Жак посмотрел на него.

– Это вас удивляет?

– Нисколько. Разумеется, вы с ними ничего не сделаете!

Он доехал на такси до улицы Лувра[81] и послал де Цикаде перевод на четыреста франков. Вернулся пешком.

– Какой же я все-таки дурак.

Он пошел по набережной. Люди возвращались домой. Они возвращались из кинематографа.

II

V

Сюзанна подтерла мальчишку, затем отнесла его в кровать. Жак, утопая в кресле, курил сигарету, пепел с которой регулярно падал на ковер, ковер затрепанный и засаленный. На столе в фиолетовой тени от порожней на три четверти бутылки с нажористым красным винищем остатки продуктов превращались в отходы. От окурка, лежащего на краю тарелки, к сероватому потолку тянулась прямая струйка дыма. Раздается стук в дверь, входит Бютар[82].

И говорит: «Вот те на, а Сюзанны нет».

Он садится.

Жак сообщает ему, что она укладывает мальчишку.

– С Мишу все нормально?

– Да.

Жак встает, выливает себе в бокал остаток вина, выпивает.

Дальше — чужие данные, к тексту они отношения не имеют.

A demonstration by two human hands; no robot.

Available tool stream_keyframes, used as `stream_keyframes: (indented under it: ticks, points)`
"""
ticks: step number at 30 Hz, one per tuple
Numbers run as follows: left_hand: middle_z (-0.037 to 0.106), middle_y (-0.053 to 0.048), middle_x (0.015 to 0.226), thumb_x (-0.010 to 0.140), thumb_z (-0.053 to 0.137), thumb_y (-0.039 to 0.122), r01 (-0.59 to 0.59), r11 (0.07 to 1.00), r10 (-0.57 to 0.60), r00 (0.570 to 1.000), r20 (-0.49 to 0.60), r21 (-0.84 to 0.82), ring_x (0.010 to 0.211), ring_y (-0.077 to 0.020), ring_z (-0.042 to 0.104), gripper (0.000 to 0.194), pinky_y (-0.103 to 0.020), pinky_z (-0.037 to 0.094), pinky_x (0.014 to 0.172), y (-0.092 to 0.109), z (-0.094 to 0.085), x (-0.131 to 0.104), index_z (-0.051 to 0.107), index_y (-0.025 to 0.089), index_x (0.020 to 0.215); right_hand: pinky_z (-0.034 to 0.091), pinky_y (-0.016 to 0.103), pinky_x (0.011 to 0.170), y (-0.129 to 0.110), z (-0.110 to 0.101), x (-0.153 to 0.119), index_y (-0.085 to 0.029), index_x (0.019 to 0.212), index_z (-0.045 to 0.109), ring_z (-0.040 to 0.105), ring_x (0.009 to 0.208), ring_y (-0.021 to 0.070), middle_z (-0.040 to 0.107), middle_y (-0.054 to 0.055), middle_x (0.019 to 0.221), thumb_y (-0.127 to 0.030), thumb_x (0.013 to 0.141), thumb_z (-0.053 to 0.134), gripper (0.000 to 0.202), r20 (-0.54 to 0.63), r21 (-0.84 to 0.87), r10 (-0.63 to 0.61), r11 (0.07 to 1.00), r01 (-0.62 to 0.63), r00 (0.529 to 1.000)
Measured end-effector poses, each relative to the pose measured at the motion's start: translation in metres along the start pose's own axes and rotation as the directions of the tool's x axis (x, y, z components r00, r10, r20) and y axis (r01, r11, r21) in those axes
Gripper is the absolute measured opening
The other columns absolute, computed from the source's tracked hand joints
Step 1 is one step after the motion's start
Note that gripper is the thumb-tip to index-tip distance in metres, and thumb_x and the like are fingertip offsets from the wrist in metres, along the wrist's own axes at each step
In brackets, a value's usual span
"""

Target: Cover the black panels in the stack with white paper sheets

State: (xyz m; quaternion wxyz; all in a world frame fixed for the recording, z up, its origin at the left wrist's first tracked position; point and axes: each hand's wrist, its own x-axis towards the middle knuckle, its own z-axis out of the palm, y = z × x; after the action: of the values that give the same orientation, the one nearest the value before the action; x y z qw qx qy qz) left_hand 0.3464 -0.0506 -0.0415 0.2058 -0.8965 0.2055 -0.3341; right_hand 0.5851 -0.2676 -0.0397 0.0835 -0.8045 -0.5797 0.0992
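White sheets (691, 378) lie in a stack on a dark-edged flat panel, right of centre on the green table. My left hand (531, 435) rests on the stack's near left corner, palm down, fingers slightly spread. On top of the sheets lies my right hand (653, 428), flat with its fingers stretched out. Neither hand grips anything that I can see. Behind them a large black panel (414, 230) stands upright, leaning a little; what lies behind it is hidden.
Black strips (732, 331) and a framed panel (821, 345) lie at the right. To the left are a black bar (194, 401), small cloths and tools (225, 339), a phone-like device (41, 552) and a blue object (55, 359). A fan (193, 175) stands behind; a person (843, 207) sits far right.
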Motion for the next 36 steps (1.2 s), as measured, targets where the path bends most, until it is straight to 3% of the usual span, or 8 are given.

И говорит: «Я пойду. Пойду работать. Останусь там на всю ночь».

А Бютар ему и отвечает: «Ну тогда спокойной ночи. Счастливо поработать».

Городишко погружается в сон. Жак проходит мимо ярко освещенных пучин трех-четырех кафе, но не бросается в них. Он доходит до крепостных стен, вдоль которых и идет. Внизу шумит местами бурная речка. Предприятие «Бапоно»[83] расположено на окружной дороге, вне города. Жак звонит, вылезает сторож с болтающимися до колен подтяжками, расстегнутой ширинкой и слипшимися волосами. Он открывает дверь, заявляя при этом о своей готовности вкрадчивыми и тонкими намеками надоумить г-на Бапоно снабдить своего инженера-химика личным ключом. После чего опять уходит дрыхнуть. Жак пересекает двор, скрипит гравий. Жак входит в свою лабораторию и – не обращая внимания на оживление, которое его приход вызвал у крыс, мышей и прочих зверушек, призванных сносить последствия его фармацевтической и ветеринарной деятельности скорее химического, нежели биологического характера, – садится.

Курит сигарету.

Затем, отвлекшись от отсутствия мыслей, встает и обходит лабораторию; отстраненным взором осматривает бутыли, колбы, реторты, пробирки и кристаллизаторы на столе, где сушатся растения, поодаль – клетки с животными для откорма, закармливания, отравления, заражения и даже для излечения. Он обходит свои владения. Через стекло смотрит на спокойствие города, – обильно, но ненавязчиво освещаемого стараниями усердной муниципальной администрации, одним из самых деятельных членов которой, кстати, является Бапоно, – затем на расположение звезд. И по ходу перечисляет названия нескольких созвездий.